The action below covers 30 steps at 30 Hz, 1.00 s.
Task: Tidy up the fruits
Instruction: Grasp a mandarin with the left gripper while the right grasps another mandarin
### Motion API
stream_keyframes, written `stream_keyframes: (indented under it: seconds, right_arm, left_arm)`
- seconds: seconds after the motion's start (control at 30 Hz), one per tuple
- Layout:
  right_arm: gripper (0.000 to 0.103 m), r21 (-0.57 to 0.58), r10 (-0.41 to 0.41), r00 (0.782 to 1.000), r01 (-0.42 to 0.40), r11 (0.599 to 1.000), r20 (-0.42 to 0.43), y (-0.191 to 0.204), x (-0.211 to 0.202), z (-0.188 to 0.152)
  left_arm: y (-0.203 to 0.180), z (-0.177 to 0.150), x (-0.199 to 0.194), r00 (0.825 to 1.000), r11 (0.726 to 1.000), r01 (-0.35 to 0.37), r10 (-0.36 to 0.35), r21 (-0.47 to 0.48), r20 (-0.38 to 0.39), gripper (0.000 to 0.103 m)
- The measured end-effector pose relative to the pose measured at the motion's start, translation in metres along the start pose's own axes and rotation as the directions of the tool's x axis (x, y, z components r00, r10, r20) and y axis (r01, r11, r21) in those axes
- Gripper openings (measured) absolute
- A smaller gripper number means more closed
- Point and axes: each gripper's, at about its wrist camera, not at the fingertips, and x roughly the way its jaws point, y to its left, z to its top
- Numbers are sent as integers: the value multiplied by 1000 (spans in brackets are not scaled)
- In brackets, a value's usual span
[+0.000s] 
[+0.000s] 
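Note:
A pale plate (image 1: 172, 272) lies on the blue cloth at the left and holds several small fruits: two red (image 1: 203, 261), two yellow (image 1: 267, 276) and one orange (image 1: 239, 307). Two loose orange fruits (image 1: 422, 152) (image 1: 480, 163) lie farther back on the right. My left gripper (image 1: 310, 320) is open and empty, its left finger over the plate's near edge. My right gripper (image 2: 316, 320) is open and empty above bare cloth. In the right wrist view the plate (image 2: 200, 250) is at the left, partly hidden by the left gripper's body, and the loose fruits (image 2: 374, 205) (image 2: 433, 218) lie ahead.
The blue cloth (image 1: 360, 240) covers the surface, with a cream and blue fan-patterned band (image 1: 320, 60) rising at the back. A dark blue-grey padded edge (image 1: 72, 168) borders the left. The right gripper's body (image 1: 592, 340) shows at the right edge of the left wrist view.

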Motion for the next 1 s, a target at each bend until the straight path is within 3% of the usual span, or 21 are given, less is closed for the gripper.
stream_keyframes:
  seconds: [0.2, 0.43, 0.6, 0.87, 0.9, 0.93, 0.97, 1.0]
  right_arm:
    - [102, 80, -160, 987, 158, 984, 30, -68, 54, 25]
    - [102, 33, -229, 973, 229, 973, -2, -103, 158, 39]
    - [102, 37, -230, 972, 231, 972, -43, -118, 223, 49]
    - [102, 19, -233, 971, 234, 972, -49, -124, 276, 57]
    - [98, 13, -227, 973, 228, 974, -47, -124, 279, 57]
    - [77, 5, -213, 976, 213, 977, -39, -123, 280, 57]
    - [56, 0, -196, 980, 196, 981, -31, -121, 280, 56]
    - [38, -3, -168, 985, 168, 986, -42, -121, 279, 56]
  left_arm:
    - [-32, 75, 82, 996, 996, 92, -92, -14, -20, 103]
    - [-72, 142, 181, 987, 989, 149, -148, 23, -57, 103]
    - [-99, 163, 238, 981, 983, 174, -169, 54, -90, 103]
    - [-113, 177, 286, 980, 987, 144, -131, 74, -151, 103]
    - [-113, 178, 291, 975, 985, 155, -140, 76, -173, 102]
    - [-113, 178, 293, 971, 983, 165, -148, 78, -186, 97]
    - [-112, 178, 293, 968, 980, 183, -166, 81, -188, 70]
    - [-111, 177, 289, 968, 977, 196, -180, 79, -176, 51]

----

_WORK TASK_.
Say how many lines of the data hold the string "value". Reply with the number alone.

_ANSWER FOR THE TASK_.
2